Gezi Davası kararı: Israrcı intikam
Israrcı intikam, iktidar yanlılarınca dahi özümsenmemiş ki karar oldukça eleştirildi. İktidarın boğuculuğu artık kendi topluluğunu da yormaya başlamış görünüyor.
Utku Can Akyol*
Recep Tayyip Erdoğan Milli İrade Platformu iftarındaki konuşmasına 13.Ağır Ceza Mahkemesi'nin verdiği karar hakkında "Bu adam Türkiye'nin Soros'uydu ve bu adam Gezi olaylarının perde arkası koordinatörüydü." diyerek başladı. Ardından alışıldık biçimde "başörtülü kızlarımızın üniversite kapılarında süründürüldüğü" günlerden bahsetti. Fakat hâlâ, ısrarla Dolmabahçe Camii'nde (Bezmialem Valide Sultan Camii) bira içildiği ve çok sık telaffuz etmediği "loderler" vasıtasıyla camiden başbakanlık ofisine kadar kanallar açıldığını anlatması, Kavala hakkındaki iddianame kadar yaratıcıydı.
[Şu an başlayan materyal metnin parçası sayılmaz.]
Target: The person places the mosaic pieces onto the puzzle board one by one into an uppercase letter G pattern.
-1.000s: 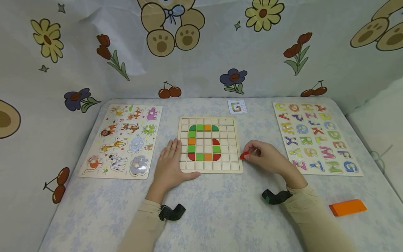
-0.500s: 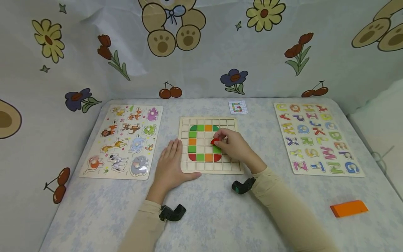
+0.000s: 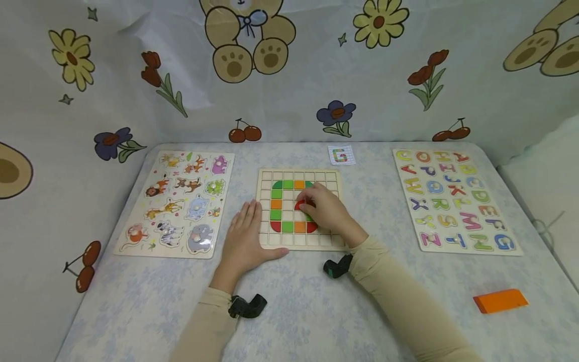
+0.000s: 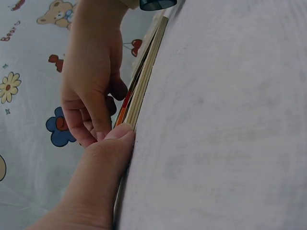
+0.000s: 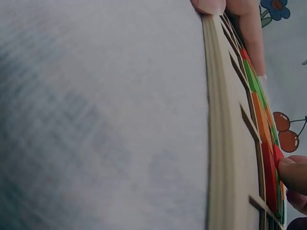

"Gezi olaylarıyla ilgili kararla yargımız, yalnızca vicdanları rahatlatmakla kalmamış aynı zamanda benzer niyetleri taşıyanlara da hukuk ve adalet dersi vermiştir." sözleri ise muhtemel gelecekle ilgili bir gözdağıydı.
Pazartesi günü Çağlayan'da, yıllar süren Kavala Maratonu'nun iktidara göre vicdan rahatlatan sonuna şimdilik varılmış ve sorguların alınması dışında pek bir yargılama faaliyeti yapılmadan, ilk mahkûmiyet kararları açıklanmış oldu.
Karar da yılan hikâyesi yargılama gibi oldukça ilginçti. Osman Kavala, ağırlaştırılmış müebbet hapis cezasını tutuklu bulunduğu Askeri veya Siyasal Casusluk suçlamasından değil, TCK m. 312/1'de hükmolunan "Türkiye Cumhuriyeti hükümetini ortadan kaldırmaya veya görevini yapmasını engellemeye teşebbüs etmekten" aldı.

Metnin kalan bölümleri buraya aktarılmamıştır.